With pictures left out, copy exactly every line from the one containing "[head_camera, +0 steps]" through the end of the material.
•••
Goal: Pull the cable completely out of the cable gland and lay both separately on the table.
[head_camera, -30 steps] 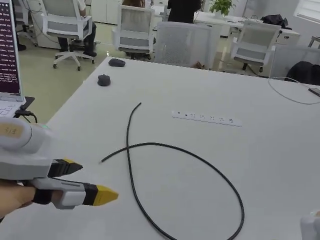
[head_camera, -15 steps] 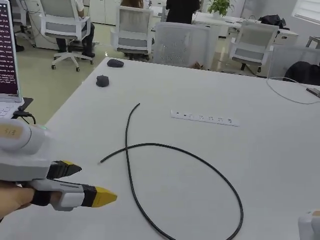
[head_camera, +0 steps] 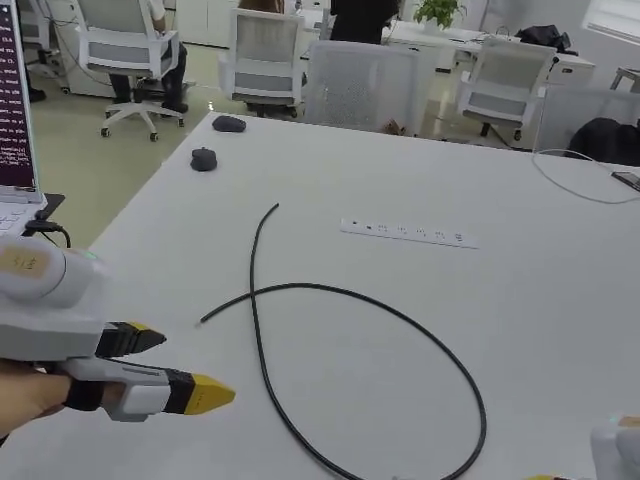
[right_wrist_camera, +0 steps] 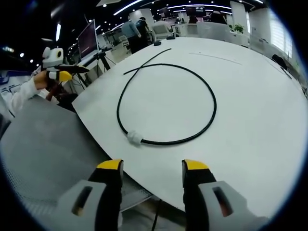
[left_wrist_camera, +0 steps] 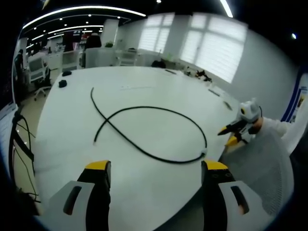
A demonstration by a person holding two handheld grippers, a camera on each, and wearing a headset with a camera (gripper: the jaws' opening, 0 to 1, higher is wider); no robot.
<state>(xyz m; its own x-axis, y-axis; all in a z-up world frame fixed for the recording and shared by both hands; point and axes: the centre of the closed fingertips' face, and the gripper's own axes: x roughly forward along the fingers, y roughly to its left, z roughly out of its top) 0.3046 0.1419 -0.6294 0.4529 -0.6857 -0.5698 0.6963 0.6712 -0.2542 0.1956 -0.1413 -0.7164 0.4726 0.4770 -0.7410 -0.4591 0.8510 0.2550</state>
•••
### Answer to the exercise
[head_camera, +0 steps] 
[right_wrist_camera, +0 steps] 
[left_wrist_camera, +0 steps] 
A demonstration by a person holding two handheld grippers, a camera on each, and wearing a headset with a camera (gripper: the jaws' opening, 0 to 1, higher is wider); no robot.
<state>(xyz m; its own x-axis, y-axis; all in a z-up world frame fixed for the recording and shared by both hands; point and axes: the centre of the closed fingertips' face, and the gripper's own axes: x roughly forward along the fingers, y roughly to its left, z roughly out of its top) 0.3046 0.1419 -0.6294 0.4529 -0.6857 -0.5698 0.6963 0.6712 -0.2542 0.1956 -0.1413 -0.7164 0.4726 0.4770 -0.7410 -0.4591 0.8510 0.2550</state>

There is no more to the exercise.